2009-08-24

summer book review: the strain


While I'm enjoying the last few days of summer (I'll be back blogging after the Labor Day weekend!) I thought I'd put up this little book blurb my father, manager of the Hope-Geneva Bookstore, wrote for the Michigan Association of College Stores newsletter when they called to ask what he'd been reading. The Strain was a novel that Hanna read and passed along to me earlier in the summer; I recommended it to my father who read it and passed it to my mother, who emailed me last week to tell me about this vampire novel she was reading . . . such is the, er, viral nature of good reads in a family of bibliophiliacs.

Without further ado, here's Mark:

If you are looking for a summer read that will keep you turning pages (or refreshing screens) late into the night you could do worse than, The Strain, by Guillermo del Toro and Chuck Hogan. The first of a promised trilogy of vampire novels (forget the Twilight series), this worthy addition to the genre reads like a cross between Stephen King and Michael Crichton. While Spanish film maker del Toro (Pan’s Labyrinth) is not known as a novelist his storytelling ability is clearly on display. The novel starts out with a routine jumbo jet landing at New York’s JFK. The plane suddenly rolls to a stop and the lights go out. All communication with the tower cease. An investigation of the mystery reveals that everyone on board is dead including the pilot and co-pilot. The creepy action ramps up from there.
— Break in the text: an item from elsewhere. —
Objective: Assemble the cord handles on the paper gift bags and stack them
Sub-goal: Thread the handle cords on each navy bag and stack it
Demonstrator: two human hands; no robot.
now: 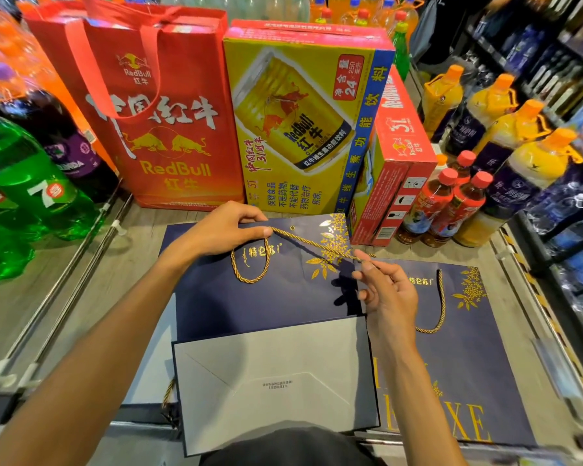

In a radio interview earlier this year del Torro described his effort in the book as wanting to take the modern romance and “sexiness” out the vampire legend and return to the concept of pure evil inherent in the blood-sucking parasites. I think he does a good job of honoring our core understanding of the mythology while combining it with the threat of a modern viral epidemic. His characters are familiar types but engagingly articulated and the close of the novel leaves us waiting for the next installments.